Über 30 Jahre nach Erfindung des Kleinbildformats erschien 1949 das erste Weitwinkelobjektiv für Spiegelreflexkameras: Zeiss Flektogon 35/2.8. 1955 präsentierte Meyer Görlitz das Primagon 35/4.5 und schickte in den 1960er Jahren zwei weitere Modelle ins Rennen. Anders und außergewöhnlich ist das Travegon 35/3.5, berechnet vom legendären Ludwig Bertele.
Spiegelreflexkameras verzeichneten steigende Nachfrage. Bekannte und bewährte Weitwinkelobjektive, wie beispielsweise das Zeiss Biogon, waren nicht adaptierbar. Durch Kombination bewährter Elemente entstanden sogenannte Retrofokusobjektive. Diesen Gattungsbegriff prägte der französische Hersteller Angénieux. Simpel war die Neuberechnung indes nicht – sie erfolgte noch mit Papier, Bleistift, Logarithmen-Tafeln und mechanischen Rechenmaschinen. Später ermöglichten Computer, neue Glassorten und bessere Vergütungen Konstruktionen mit Einzellinsen. Primäres Ziel war stets, Fertigung und Kosten zu optimieren.

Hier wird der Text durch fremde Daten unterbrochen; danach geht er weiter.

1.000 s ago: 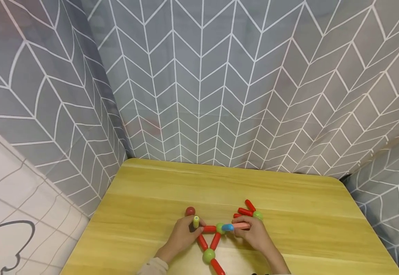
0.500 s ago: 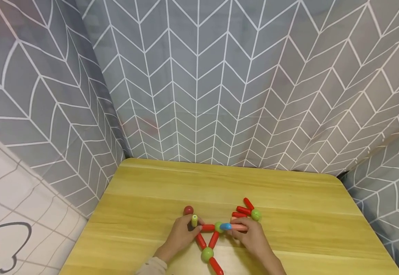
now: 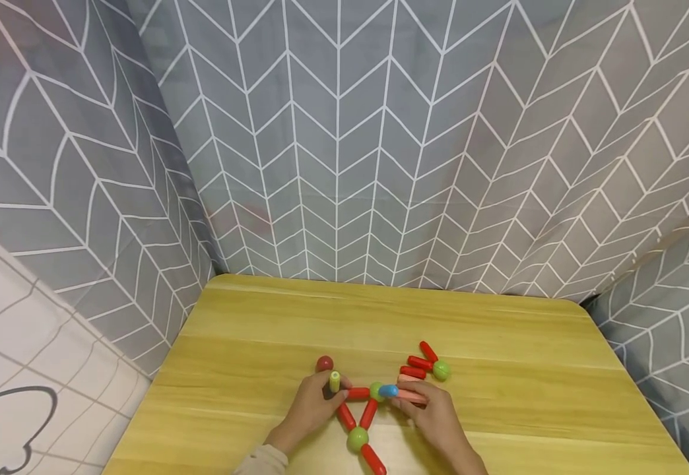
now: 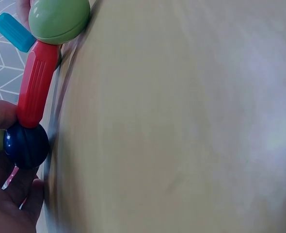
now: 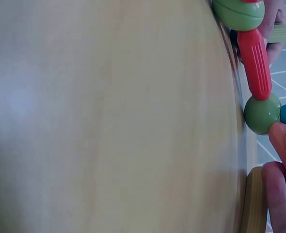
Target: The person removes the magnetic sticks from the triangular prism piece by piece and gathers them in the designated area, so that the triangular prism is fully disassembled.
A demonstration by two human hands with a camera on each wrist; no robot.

Die Ergebnisse konnten nicht immer in jeder Hinsicht überzeugen.
Eine große Zerstreuungslinse als Frontelement in Kombination mit einer bewährten Triplet- oder Tessar- oder Doppelgauß-Konstruktion im hinteren Bereich des Objektivs kennzeichnet die erste Generation neuer Weitwinkelobjektive. Das Doppelgauß-Element erwies sich als optische Sackgasse, Triplet und Tessar machten das Rennen. Dieser optische Kniff vergrößerte die sogenannte Schnittweite und schuf Raum für den Schwingspiegel. 35 Millimeter Brennweite und 60 Grad Bildwinkel waren zunächst das Maß der Dinge.